Tetracycline is a bacteriostatic antibiotic that is expected to slow growth but not to kill cells. As a proxy for the presence of metabolically active cells, we used our YFP analysis to quantify the fraction of droplets showing any (1 or more) fluorescent objects. The fraction of droplets showing metabolic activity after antibiotic exposure reflects survival in the presence of the antibiotic. This analysis revealed that, as expected, almost all droplets remain metabolically active across the whole range of tetracycline concentrations (Figure 3G). We also performed a parallel analysis with our brightfield images, in which we defined a threshold growth value (red dashed line in the violin plots of Figure 3C,D, based on the average growth value for brightfield images at the zero time point) to separate droplets where no growth was detected from those exhibiting growth. We could then determine the fraction of droplets containing detectable bacterial biomass based on the brightfield image analysis data. As shown in Figure 3H, after 8 h incubation, this fraction varies nonmonotonically with antibiotic concentration, while after 24 h incubation, the nonmonotonic response is lost (Figure 3H).

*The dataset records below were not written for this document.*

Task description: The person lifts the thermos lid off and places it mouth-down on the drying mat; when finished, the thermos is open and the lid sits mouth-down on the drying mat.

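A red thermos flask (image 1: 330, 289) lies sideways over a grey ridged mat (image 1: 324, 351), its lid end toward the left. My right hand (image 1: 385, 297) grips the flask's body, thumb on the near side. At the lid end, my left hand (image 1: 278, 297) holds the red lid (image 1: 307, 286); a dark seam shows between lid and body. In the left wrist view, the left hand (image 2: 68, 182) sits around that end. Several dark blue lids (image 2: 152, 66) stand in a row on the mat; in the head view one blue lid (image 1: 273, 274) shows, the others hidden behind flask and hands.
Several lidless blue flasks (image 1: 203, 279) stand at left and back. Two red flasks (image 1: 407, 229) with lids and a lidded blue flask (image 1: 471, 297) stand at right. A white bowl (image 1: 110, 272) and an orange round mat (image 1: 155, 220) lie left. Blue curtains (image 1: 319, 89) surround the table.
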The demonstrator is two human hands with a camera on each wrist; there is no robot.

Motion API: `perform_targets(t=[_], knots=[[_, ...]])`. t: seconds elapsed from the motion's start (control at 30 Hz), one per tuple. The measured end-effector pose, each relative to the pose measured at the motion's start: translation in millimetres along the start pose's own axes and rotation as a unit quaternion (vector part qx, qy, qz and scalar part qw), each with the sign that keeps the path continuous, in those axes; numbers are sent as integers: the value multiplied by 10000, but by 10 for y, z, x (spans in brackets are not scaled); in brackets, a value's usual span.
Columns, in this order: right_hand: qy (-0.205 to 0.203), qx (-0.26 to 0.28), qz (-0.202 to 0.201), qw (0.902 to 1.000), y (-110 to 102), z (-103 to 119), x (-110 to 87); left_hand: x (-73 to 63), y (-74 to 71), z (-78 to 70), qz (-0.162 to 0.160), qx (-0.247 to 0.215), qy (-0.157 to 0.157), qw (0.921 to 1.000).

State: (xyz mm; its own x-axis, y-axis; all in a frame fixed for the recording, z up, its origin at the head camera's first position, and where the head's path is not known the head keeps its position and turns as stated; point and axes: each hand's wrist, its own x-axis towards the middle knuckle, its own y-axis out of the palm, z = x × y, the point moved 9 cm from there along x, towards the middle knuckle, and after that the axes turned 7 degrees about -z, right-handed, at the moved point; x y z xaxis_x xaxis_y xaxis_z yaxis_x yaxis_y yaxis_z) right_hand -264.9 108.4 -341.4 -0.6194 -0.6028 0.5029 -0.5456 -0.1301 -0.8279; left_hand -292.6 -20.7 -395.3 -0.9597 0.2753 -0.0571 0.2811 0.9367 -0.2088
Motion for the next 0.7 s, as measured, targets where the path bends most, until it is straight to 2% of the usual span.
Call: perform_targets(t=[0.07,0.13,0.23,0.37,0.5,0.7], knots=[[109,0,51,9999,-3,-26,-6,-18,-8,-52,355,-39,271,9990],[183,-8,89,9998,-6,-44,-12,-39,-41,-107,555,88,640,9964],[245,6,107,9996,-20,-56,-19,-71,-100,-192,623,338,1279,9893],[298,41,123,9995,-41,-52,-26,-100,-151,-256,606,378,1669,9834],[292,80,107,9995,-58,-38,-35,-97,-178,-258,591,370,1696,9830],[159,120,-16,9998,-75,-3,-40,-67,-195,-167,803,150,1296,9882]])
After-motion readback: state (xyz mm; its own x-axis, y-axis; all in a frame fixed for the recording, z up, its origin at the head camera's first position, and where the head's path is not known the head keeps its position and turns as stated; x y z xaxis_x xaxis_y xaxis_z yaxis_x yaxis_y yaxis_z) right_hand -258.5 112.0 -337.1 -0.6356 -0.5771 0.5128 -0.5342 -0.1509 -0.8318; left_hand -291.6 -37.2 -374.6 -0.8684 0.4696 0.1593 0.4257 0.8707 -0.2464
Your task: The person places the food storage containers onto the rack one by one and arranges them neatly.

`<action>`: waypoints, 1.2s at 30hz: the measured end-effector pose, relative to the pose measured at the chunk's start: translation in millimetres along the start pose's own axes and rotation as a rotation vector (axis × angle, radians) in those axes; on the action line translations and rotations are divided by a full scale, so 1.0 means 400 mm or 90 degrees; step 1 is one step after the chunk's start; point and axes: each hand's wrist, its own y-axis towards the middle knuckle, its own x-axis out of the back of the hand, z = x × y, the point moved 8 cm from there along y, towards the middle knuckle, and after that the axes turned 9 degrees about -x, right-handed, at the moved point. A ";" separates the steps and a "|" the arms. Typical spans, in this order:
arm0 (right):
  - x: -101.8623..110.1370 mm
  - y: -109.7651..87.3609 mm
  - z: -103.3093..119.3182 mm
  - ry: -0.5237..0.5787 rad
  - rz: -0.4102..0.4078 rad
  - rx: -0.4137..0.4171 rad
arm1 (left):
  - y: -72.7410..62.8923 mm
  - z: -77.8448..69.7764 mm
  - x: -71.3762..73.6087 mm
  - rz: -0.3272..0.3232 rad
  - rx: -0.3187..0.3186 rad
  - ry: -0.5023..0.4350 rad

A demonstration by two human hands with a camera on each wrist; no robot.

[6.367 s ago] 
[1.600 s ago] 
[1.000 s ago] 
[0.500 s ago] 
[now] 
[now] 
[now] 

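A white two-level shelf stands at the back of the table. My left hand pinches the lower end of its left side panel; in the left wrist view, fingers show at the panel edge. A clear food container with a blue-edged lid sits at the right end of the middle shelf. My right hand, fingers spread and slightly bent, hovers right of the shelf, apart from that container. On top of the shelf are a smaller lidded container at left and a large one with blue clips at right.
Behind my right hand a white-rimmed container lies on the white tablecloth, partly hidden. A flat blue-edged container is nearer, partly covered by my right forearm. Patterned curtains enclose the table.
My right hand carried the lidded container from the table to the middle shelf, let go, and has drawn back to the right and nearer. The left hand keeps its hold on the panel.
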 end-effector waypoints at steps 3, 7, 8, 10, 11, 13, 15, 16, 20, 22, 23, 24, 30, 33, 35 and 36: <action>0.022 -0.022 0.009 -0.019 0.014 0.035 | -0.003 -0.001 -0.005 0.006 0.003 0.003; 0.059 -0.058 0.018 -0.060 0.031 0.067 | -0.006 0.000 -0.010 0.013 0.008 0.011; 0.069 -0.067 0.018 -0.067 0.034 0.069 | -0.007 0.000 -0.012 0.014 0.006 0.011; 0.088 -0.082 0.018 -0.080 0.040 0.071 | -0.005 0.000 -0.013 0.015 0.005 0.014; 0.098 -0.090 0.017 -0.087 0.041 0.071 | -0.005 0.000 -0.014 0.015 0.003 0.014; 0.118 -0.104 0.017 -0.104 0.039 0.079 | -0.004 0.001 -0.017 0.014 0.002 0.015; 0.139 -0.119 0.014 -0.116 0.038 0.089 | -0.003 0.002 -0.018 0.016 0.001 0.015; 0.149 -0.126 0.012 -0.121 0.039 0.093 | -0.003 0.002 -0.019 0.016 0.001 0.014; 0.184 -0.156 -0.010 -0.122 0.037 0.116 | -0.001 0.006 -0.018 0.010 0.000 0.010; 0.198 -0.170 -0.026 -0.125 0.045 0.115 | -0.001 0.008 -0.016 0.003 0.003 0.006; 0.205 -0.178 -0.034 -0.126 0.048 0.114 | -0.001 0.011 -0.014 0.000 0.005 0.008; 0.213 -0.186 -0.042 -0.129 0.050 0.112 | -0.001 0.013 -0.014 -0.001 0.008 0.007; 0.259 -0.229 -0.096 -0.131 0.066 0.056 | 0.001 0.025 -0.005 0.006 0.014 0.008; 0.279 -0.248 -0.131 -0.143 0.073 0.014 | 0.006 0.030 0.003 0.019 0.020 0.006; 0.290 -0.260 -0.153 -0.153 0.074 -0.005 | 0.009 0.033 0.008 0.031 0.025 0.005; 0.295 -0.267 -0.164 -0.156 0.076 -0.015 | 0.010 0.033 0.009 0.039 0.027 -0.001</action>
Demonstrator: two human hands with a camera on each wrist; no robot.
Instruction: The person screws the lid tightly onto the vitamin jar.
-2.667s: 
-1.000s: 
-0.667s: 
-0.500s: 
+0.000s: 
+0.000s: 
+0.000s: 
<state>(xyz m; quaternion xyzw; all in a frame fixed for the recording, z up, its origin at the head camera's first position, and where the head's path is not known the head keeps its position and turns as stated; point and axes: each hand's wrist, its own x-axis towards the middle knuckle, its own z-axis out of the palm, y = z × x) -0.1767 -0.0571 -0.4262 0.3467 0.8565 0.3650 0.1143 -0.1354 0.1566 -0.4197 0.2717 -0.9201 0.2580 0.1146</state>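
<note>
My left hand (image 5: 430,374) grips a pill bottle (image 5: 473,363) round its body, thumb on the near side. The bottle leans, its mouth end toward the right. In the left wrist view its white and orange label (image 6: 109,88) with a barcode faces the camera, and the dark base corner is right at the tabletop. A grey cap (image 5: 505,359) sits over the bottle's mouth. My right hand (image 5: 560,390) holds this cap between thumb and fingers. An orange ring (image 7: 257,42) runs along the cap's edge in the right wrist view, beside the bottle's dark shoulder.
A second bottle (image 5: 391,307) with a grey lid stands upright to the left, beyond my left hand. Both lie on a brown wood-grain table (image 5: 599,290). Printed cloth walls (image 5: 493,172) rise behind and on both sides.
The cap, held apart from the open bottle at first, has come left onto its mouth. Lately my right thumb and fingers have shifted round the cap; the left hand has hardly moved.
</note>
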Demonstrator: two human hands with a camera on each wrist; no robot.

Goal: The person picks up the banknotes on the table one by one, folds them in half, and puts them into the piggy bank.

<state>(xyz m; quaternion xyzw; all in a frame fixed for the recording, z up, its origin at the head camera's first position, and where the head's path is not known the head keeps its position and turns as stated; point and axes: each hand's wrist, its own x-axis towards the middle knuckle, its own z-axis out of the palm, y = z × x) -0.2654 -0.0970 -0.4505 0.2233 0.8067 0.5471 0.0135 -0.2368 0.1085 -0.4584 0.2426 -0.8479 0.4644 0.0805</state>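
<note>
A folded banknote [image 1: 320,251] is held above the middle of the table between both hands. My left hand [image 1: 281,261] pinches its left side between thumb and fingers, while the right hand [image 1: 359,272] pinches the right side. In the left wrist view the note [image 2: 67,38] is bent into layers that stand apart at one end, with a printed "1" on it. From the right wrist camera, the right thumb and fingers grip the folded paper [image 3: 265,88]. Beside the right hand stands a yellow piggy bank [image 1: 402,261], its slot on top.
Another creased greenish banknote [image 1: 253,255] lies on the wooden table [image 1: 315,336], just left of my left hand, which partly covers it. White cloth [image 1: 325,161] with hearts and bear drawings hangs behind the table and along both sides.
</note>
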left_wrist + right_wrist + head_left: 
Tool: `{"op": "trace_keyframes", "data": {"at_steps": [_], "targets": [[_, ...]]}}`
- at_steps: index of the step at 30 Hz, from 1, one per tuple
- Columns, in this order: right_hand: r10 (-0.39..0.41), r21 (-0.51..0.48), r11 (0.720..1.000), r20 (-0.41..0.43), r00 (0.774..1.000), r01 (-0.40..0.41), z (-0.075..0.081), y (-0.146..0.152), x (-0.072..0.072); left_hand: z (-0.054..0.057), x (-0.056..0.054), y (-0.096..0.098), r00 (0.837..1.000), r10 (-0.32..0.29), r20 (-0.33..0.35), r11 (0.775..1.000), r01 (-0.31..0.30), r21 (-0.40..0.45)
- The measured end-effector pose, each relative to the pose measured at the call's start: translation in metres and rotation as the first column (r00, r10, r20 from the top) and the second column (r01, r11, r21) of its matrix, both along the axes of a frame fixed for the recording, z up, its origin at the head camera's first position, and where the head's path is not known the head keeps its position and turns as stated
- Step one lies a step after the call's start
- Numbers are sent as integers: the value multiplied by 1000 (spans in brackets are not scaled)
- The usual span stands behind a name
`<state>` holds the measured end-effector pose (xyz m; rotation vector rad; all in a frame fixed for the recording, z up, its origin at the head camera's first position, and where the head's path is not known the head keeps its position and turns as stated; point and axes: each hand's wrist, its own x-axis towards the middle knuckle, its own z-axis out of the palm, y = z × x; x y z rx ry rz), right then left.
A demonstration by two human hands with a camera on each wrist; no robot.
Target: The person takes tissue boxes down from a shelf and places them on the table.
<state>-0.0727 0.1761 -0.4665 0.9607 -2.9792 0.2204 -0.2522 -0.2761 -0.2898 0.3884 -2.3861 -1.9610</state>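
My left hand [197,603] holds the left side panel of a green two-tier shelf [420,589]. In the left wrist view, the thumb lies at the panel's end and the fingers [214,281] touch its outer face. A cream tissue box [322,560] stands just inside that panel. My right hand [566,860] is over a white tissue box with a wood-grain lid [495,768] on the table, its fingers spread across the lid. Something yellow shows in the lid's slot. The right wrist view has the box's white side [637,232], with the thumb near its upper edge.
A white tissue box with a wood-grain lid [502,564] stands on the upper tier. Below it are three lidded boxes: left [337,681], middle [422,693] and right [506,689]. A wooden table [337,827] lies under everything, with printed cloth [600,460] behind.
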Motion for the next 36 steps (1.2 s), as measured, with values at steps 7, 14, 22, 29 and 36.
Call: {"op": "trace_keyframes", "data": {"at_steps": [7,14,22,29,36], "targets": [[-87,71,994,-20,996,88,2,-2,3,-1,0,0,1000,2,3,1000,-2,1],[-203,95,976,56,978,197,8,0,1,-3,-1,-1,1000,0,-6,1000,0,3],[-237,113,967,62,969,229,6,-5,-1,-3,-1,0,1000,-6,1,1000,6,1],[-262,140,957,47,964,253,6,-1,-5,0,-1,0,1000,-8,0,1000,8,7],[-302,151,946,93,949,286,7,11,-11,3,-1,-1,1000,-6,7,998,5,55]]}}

The qualitative difference between the fraction of metabolically active droplets (Figure 3G) and the fraction of growing droplets (Figure 3H) arises from the different thresholds used in these analyses. A droplet is defined as metabolically active if it contains a single detected YFP object, but to be defined as growing, it needs to show biomass above a nonzero threshold. Therefore, the slowing of growth by tetracycline alters the fraction of “growing” droplets in the brightfield analysis but does not affect the fraction of “metabolically active” droplets in the YFP analysis. Taken together, the two analyses indicate that tetracycline at these concentrations does not kill, but it slows growth during the initial 8‐hour time window in a manner that is non‐monotonic in the antibiotic concentration.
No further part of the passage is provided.